As Lewis Carroll’s Alice so aptly points out, “What is the use of a book…without pictures or conversations?” Welcome to RA Crossroads, where books, movies, music, and other media converge, and whole-collection readers’ advisory service goes where it may. In this column, World War II airplanes and icy climes lead me down a winding path.
Zuckoff, Mitchell. Frozen in Time: An Epic Story of Survival and a Modern Quest for Lost Heroes of World War II. HarperCollins. 2013. 432p. ISBN 9780062133434. $28.99.

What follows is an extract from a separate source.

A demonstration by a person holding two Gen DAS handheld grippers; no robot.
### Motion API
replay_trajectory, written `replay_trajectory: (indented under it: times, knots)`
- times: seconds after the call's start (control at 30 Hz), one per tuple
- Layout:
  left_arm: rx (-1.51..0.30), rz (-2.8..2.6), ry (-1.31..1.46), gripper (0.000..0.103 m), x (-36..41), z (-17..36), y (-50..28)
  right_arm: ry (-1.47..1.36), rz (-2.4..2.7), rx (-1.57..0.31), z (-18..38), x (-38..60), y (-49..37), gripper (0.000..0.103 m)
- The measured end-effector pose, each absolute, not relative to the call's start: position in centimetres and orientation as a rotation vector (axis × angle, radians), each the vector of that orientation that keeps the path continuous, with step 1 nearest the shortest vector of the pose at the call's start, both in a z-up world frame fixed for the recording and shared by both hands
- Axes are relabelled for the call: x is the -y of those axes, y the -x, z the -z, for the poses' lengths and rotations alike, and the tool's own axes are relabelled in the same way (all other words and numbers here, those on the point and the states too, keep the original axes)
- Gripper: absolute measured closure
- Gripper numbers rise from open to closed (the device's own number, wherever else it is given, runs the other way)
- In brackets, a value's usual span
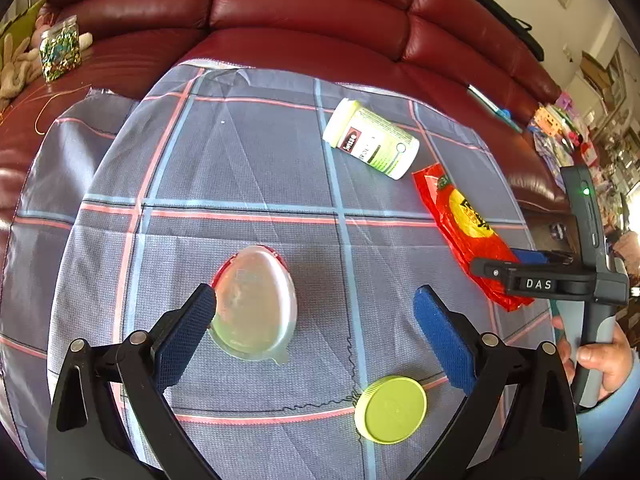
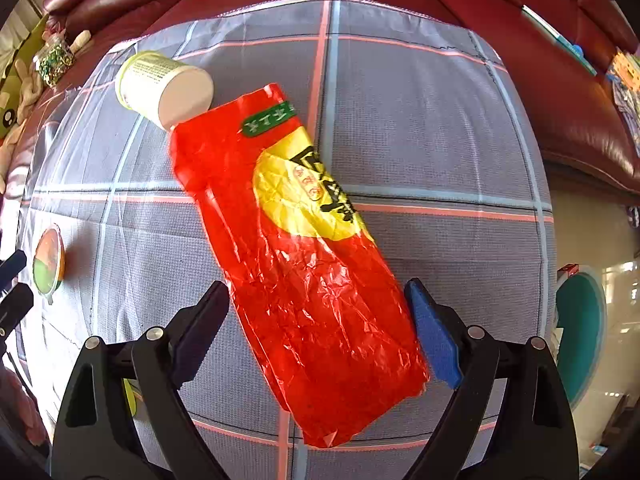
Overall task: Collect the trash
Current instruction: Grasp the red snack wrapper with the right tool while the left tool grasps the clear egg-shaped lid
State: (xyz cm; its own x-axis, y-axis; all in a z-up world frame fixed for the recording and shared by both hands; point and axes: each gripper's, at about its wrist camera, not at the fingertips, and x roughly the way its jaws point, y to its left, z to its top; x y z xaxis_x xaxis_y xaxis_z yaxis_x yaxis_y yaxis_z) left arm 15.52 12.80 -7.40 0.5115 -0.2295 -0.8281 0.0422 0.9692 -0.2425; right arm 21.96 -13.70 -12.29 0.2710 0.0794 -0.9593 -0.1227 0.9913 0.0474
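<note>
The right hand-held gripper hangs wide open over a crinkled red foil bag with a yellow disc, its pads clear of the edges. The left hand-held gripper, also open, straddles an egg-shaped clear plastic lid. A round green cap and a toppled supplement bottle lie apart on the plaid cloth.

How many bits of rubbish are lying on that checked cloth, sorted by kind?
Red wrapper: 1
Plastic bottle, lying on its side: 1
Green lid, loose: 1
Clear egg-shaped shell: 1
Total: 4
</note>
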Motion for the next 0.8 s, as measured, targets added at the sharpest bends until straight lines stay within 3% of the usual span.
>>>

During the early part of America’s entrance into World War II, a C-53 cargo plane crashed onto the icy surface of Greenland with five on board. Four days later, a B-17 bomber with nine on board crashed while searching for the C-53. Twenty-four days after that, a U.S. Coast Guard Grumman Duck went down during the second leg of a mission to save the men of the B-17, killing the crew and a B-17 survivor they had just rescued. Zuckoff weaves these crashes into a gripping story of arctic rescue, tracing the harrowing struggle of the crash survivors to stay alive, the desperate attempts to save them, and the terrible conditions that made both nearly impossible. Blended into the historic account is a modern excavation story as Zuckoff joins an expedition to locate and recover the Duck, now buried somewhere deep under the ice of Greenland. It is an engaging and highly narrative historic adventure, whose pace builds steadily and which offers a respectful regard for the various crews—strong willed, stoic, and fiercely determined men who fall back on their faith and sense of duty to carry them through. Detailed, tension-filled, and gripping, this examination of methods of rescue and survival vividly places readers on the ice with the lost men and alongside those trying to save them.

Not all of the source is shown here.